### [What is expected]
The entire listing below needs to be transcribed word for word.

### [Information provided]
======

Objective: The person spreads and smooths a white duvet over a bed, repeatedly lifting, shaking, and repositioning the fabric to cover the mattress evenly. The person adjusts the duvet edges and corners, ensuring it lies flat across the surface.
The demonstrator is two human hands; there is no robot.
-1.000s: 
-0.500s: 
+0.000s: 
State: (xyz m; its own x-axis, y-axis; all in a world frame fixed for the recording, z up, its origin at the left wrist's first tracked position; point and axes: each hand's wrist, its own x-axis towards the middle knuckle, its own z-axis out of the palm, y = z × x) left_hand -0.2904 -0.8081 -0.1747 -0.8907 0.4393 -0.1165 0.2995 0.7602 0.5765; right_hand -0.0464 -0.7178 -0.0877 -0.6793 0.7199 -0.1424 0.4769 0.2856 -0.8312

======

### [Solution to this problem]
Objective: The person spreads and smooths a white duvet over a bed, repeatedly lifting, shaking, and repositioning the fabric to cover the mattress evenly. The person adjusts the duvet edges and corners, ensuring it lies flat across the surface.
The demonstrator is two human hands; there is no robot.
-1.000s: 
-0.500s: 
+0.000s: 
State: (xyz m; its own x-axis, y-axis; all in a world frame fixed for the recording, z up, its origin at the left wrist's first tracked position; point and axes: each hand's wrist, its own x-axis towards the middle knuckle, its own z-axis out of the palm, y = z × x) left_hand -0.2904 -0.8081 -0.1747 -0.8907 0.4393 -0.1165 0.2995 0.7602 0.5765; right_hand -0.0464 -0.7178 -0.0877 -0.6793 0.7199 -0.1424 0.4769 0.2856 -0.8312

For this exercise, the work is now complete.